Search code examples
pythonazure-machine-learning-service

AzureML: ResolvePackageNotFound azureml-dataprep


I've got a basic ScriptStep in my AML Pipeline and it's just trying to read an attached dataset. When i execute this simple example, the pipeline fails with the following in the driver log:

ImportError: azureml-dataprep is not installed. Dataset cannot be used without azureml-dataprep. Please make sure azureml-dataprep[fuse,pandas] is installed by specifying it in the conda dependencies. pandas is optional and should be only installed if you intend to create a pandas DataFrame from the dataset.

I then modified my step to include the conda package but then the driver fails with "ResolvePackageNotFound: azureml-dataprep". The entire log file can be accessed here.

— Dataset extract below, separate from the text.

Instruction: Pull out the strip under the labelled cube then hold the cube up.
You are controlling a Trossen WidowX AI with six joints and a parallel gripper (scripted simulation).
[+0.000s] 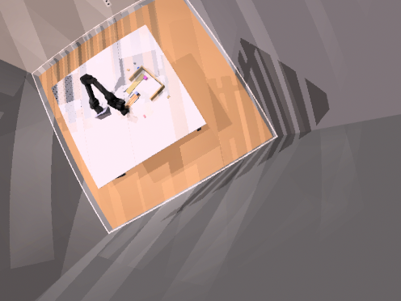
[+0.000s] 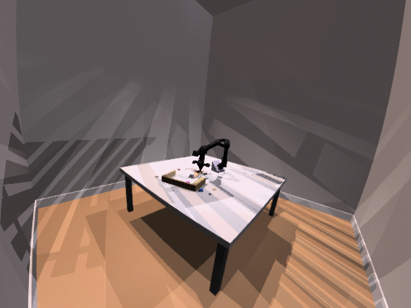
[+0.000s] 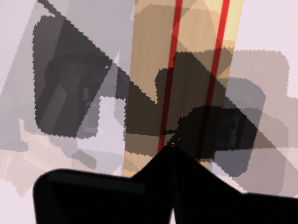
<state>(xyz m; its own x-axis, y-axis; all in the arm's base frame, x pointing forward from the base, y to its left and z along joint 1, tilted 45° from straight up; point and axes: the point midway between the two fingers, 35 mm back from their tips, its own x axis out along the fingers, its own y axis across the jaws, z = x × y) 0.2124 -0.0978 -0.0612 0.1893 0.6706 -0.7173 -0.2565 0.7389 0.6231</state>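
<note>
An orange strip lies on the table; in the wrist view the strip shows two red lines. A blue-grey cube is at its far end. A yellow strip lies beside it, running toward the tray, with a magenta cube near its inner end. No label is readable on either cube. My gripper is shut, its tips together over the red-lined strip, with nothing seen between them. Whether the tips touch the strip cannot be told.
A wooden-walled tray stands beyond the gripper. A small blue piece lies outside its wall. A small red piece lies on the table. A grey stand is near the arm's base.
</note>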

# create a new runconfig object
run_config = RunConfiguration()
run_config.environment.docker.enabled = True
run_config.environment.docker.base_image = DEFAULT_CPU_IMAGE
run_config.environment.python.user_managed_dependencies = False
run_config.environment.python.conda_dependencies = CondaDependencies.create(conda_packages=['azureml-dataprep[pandas,fuse]'])

source_directory = './read-step'
print('Source directory for the step is {}.'.format(os.path.realpath(source_directory)))
step2 = PythonScriptStep(name="read_step",
                         script_name="Read.py", 
                         arguments=["--dataFilePath", dataset.as_named_input('local_ds').as_mount() ],
                         compute_target=aml_compute, 
                         source_directory=source_directory,
                         runconfig=run_config,
                         allow_reuse=False)

I'm out of ideas, would deeply appreciate any help here!


Solution

  • The azureml-sdk isn't available on conda, you need to install it with pip.

    myenv = Environment(name="myenv")
    conda_dep = CondaDependencies().add_pip_package("azureml-dataprep[pandas,fuse]")
    myenv.python.conda_dependencies=conda_dep
    run_config.environment = myenv
    

    For more information, about this error, the logs tab has a log named 20_image_build_log.txt which Docker build logs. It contains the error where conda failed to failed to find azureml-dataprep

    EDIT:

    Soon, you won't have to specify this dependency anymore. the Azure Data4ML team says azureml-dataprep[pandas,fuse] is getting added as a dependency for azureml-defaults which is automatically installed on all images.